Task to complete>
Lines with "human": please show every one of them from the listing below.

Material to process>
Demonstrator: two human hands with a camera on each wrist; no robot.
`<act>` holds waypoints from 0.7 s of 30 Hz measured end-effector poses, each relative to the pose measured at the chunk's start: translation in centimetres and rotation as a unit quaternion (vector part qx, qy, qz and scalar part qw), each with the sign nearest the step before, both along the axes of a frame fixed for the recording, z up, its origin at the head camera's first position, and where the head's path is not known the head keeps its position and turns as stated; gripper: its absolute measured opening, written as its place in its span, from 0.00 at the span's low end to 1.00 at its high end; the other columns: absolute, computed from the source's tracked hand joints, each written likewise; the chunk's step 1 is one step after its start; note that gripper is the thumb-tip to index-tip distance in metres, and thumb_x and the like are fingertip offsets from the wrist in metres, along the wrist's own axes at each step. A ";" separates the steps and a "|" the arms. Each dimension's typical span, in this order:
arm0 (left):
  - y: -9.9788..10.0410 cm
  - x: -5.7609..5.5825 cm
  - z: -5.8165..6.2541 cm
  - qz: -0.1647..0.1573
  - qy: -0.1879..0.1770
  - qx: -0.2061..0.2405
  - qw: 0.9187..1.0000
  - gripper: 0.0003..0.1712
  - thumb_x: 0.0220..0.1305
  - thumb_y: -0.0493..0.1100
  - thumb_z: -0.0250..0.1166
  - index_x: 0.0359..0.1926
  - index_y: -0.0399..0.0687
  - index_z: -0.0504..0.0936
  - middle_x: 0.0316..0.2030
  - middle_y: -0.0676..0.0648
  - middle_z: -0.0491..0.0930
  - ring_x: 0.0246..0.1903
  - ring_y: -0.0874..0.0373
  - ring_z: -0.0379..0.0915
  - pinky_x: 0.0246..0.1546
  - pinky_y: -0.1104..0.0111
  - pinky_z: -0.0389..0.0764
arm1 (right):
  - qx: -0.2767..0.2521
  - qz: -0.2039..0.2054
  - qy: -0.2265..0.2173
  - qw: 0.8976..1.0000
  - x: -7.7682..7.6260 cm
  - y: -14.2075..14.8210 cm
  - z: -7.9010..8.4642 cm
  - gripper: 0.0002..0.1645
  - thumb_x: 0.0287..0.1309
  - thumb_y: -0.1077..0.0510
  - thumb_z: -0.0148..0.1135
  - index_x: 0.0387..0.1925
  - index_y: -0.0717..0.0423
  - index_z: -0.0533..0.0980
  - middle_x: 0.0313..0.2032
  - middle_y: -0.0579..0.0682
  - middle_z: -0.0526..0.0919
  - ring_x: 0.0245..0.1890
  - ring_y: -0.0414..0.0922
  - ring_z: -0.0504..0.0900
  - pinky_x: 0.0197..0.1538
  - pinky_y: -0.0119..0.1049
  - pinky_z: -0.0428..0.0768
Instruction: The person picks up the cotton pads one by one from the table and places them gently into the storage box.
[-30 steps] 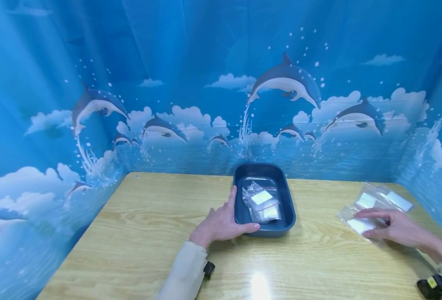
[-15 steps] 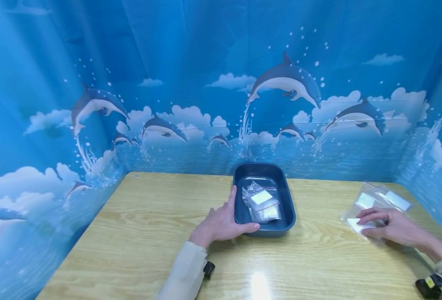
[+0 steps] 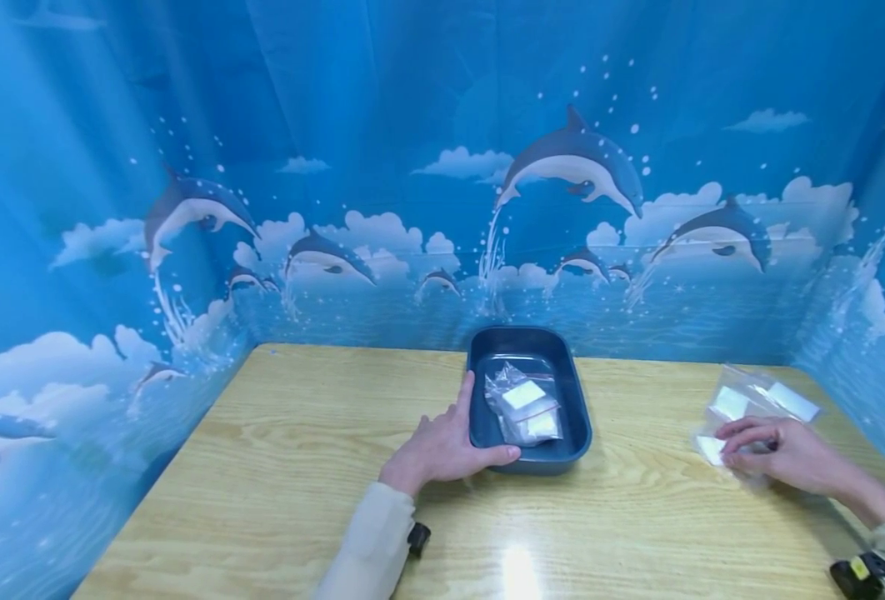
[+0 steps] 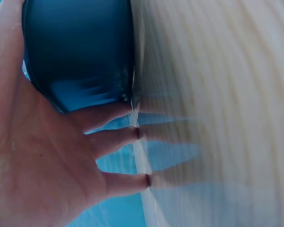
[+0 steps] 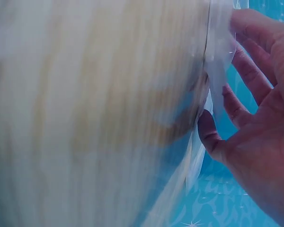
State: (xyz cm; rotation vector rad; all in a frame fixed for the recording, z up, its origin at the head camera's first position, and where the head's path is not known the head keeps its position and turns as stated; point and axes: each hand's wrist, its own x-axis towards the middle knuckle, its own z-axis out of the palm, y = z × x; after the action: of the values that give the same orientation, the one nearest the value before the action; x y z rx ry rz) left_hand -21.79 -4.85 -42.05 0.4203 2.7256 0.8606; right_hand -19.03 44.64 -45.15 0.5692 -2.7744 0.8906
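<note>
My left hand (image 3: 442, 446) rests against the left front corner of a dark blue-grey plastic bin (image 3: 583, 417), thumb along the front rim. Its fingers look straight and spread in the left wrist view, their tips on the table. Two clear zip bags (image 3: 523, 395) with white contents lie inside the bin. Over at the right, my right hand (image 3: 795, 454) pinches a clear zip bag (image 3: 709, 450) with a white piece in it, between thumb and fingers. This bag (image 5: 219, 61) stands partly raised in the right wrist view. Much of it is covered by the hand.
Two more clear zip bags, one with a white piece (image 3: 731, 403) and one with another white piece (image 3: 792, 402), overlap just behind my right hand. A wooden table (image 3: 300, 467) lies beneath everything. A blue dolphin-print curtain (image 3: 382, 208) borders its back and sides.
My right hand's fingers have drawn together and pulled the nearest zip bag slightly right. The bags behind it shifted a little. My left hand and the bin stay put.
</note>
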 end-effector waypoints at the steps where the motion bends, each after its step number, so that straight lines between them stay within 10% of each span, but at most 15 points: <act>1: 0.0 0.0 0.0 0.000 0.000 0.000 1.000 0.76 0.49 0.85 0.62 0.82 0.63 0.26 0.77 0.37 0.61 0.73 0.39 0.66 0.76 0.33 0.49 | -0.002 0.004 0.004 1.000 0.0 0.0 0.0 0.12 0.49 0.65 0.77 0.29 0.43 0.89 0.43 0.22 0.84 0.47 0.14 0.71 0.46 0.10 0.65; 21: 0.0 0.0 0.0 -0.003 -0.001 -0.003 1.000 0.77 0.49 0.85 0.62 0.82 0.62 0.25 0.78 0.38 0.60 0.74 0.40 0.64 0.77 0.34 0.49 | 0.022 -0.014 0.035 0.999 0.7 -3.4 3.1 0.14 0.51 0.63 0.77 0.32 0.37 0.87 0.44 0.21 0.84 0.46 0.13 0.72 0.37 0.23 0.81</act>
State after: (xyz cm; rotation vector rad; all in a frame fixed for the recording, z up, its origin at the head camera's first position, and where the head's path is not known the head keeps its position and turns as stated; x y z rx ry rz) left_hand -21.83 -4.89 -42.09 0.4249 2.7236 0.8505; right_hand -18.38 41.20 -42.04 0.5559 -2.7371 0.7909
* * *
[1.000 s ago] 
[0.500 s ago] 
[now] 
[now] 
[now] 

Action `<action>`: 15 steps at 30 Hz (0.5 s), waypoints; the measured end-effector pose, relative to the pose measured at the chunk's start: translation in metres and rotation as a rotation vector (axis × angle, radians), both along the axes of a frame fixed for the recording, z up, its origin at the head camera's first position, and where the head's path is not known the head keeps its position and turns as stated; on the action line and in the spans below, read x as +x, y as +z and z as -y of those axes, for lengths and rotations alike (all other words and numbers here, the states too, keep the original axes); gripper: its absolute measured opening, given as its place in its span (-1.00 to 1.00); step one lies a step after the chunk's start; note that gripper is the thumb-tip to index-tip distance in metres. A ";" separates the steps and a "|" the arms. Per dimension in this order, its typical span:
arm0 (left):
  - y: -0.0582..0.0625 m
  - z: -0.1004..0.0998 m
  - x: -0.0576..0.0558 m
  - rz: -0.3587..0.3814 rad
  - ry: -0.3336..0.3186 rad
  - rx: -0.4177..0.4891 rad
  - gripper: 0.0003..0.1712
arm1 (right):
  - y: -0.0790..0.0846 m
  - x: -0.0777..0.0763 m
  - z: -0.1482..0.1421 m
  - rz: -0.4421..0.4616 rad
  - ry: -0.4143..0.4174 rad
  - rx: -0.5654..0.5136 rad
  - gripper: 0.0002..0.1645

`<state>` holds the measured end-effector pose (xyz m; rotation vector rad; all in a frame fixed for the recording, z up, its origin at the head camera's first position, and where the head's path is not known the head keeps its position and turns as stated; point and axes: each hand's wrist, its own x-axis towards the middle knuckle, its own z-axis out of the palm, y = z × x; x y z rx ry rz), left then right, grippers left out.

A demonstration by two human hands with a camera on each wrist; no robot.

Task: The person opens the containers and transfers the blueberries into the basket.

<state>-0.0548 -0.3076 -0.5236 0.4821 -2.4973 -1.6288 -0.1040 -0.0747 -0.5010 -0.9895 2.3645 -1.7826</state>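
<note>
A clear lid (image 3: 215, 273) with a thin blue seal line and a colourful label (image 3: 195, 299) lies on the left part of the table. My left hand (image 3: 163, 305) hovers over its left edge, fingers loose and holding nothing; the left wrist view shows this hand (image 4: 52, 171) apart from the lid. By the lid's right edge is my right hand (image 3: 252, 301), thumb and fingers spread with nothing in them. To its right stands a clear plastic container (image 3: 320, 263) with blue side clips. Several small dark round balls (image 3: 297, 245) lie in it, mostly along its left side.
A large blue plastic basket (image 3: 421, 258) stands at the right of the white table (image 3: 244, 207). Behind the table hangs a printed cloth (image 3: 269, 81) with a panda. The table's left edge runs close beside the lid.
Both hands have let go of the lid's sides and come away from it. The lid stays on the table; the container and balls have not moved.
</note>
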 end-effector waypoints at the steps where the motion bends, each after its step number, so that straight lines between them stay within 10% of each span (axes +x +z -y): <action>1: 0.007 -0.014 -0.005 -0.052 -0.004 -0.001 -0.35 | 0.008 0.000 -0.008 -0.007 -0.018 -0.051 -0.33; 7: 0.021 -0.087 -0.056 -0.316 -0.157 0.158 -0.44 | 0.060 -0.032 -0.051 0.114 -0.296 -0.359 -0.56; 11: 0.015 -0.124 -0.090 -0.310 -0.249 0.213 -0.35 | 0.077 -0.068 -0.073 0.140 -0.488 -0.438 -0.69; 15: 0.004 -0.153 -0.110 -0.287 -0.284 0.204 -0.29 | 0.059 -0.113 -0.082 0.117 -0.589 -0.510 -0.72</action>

Your solution>
Demonstrator: two human hands with a camera on each wrist; no robot.
A demonstration by two human hands with a camera on each wrist; no robot.

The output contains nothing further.